Work task -> From first line to last, give the material again unchanged.

Collected data ->
__________________________________________________

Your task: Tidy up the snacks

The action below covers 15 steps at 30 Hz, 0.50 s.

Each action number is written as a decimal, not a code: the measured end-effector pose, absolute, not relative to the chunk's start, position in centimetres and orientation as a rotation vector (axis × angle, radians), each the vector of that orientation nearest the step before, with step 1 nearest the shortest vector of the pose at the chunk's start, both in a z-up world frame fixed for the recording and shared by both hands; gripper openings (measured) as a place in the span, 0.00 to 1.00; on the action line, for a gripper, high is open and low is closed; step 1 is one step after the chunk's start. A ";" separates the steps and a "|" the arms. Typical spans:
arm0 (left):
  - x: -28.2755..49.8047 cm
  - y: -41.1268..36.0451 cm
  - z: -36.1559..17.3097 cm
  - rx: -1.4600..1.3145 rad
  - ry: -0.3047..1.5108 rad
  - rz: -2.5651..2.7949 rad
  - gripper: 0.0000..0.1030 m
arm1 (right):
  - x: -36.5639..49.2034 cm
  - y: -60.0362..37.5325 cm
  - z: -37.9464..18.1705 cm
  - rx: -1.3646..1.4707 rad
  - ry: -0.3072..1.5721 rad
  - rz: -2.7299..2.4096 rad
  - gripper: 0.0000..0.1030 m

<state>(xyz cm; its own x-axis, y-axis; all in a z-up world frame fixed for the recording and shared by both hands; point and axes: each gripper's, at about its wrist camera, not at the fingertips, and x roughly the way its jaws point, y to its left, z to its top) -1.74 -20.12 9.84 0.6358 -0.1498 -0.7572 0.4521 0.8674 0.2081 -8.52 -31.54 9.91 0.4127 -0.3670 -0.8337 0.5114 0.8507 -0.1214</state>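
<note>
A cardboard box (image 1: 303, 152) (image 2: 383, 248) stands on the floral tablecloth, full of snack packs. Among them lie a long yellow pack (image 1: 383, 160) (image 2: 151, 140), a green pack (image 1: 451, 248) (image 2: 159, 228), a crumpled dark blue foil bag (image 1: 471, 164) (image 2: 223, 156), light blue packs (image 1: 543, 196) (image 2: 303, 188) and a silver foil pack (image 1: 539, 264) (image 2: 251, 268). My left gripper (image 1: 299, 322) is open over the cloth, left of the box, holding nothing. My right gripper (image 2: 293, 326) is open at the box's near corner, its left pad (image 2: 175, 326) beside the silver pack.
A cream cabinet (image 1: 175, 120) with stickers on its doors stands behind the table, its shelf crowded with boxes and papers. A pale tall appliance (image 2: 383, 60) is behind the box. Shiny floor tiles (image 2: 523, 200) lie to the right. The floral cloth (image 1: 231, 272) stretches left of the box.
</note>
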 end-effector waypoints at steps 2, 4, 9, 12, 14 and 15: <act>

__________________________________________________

Exercise result ->
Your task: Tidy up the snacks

The action below covers 15 steps at 30 Hz, 0.50 s.

Each action number is written as a decimal, not a code: the measured end-effector pose, absolute, not relative to the chunk's start, position in centimetres and orientation as a rotation vector (axis × angle, radians), each the vector of that orientation nearest the step before, with step 1 nearest the shortest vector of the pose at the chunk's start, both in a z-up world frame fixed for the recording and shared by both hands; gripper openings (measured) as a place in the span, 0.00 to 1.00; on the action line, for a gripper, high is open and low is closed; step 1 is one step after the chunk's start. A ";" separates the steps and a "|" the arms. Typical spans:
arm0 (left):
  - x: -28.2755..49.8047 cm
  - y: -41.1268..36.0451 cm
  - z: -36.1559..17.3097 cm
  - rx: -1.4600..1.3145 rad
  - ry: -0.3047..1.5108 rad
  - rz: -2.5651..2.7949 rad
  - gripper: 0.0000..0.1030 m
arm1 (right):
  - x: -36.5639..49.2034 cm
  - y: -60.0362..37.5325 cm
  - z: -37.9464..18.1705 cm
  - rx: -1.3646..1.4707 rad
  - ry: -0.3072..1.5721 rad
  - rz: -2.7299..2.4096 rad
  - gripper: 0.0000..0.1030 m

<state>(xyz cm; its own x-axis, y-axis; all in a z-up world frame fixed for the recording and shared by both hands; point and axes: each gripper's, at about its wrist camera, not at the fingertips, and x roughly the way its jaws point, y to its left, z to its top) -1.74 -20.12 9.84 0.6358 -0.1498 -0.7572 0.4521 0.8674 0.2081 -8.52 -31.54 9.91 0.4127 -0.3670 -0.8337 0.5114 0.8507 -0.1214</state>
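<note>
A cardboard box (image 1: 303, 152) (image 2: 383, 248) stands on the floral tablecloth, full of snack packs. Among them lie a long yellow pack (image 1: 383, 160) (image 2: 151, 140), a green pack (image 1: 451, 248) (image 2: 159, 228), a crumpled dark blue foil bag (image 1: 471, 164) (image 2: 223, 156), light blue packs (image 1: 543, 196) (image 2: 303, 188) and a silver foil pack (image 1: 539, 264) (image 2: 251, 268). My left gripper (image 1: 299, 322) is open over the cloth, left of the box, holding nothing. My right gripper (image 2: 293, 326) is open at the box's near corner, its left pad (image 2: 175, 326) beside the silver pack.
A cream cabinet (image 1: 175, 120) with stickers on its doors stands behind the table, its shelf crowded with boxes and papers. A pale tall appliance (image 2: 383, 60) is behind the box. Shiny floor tiles (image 2: 523, 200) lie to the right. The floral cloth (image 1: 231, 272) stretches left of the box.
</note>
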 end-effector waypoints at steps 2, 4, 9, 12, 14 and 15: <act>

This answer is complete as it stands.